### WHAT NEEDS TO BE DONE
Check each line of the entries for the string "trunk". Report only how many lines have it.

Records excerpted from a collection
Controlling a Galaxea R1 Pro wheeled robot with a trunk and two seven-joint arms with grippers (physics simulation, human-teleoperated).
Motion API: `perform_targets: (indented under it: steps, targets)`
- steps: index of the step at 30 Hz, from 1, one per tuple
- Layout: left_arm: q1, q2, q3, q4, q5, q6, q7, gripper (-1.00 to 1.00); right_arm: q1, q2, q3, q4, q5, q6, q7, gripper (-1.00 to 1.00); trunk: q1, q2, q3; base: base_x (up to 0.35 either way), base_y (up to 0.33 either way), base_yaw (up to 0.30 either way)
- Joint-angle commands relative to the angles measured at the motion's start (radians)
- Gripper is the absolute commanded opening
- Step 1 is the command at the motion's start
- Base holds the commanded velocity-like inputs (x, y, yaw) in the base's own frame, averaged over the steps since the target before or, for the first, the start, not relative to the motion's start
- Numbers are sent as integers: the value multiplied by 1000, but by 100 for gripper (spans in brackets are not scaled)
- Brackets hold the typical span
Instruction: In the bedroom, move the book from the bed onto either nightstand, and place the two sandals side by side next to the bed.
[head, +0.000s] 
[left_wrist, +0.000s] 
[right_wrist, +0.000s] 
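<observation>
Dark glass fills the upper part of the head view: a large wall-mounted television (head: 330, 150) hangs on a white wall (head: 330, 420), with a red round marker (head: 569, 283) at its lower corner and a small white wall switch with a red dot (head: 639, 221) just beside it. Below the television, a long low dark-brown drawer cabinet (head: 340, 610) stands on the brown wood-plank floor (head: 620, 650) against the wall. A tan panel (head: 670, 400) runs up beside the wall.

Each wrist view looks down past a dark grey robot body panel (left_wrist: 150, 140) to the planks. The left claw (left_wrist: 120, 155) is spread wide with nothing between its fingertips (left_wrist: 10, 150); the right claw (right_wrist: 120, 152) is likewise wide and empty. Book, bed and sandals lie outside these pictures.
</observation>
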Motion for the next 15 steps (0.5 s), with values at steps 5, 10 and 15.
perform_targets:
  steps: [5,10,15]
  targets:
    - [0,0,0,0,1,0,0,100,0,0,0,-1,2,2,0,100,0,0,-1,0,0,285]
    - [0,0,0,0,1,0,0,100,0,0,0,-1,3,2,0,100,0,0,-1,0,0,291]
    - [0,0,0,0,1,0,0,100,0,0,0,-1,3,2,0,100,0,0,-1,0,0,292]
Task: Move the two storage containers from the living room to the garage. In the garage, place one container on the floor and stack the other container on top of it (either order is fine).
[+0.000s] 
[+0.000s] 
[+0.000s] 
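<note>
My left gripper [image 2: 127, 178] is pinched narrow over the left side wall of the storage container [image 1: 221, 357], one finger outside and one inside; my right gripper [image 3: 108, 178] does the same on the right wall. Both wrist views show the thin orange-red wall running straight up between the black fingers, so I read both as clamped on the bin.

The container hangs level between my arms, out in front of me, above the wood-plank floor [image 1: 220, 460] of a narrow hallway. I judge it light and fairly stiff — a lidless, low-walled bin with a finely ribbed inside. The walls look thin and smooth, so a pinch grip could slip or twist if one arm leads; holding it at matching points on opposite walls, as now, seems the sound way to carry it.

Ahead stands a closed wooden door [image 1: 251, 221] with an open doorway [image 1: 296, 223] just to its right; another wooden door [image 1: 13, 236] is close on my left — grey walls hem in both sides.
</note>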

### ANSWER AREA
2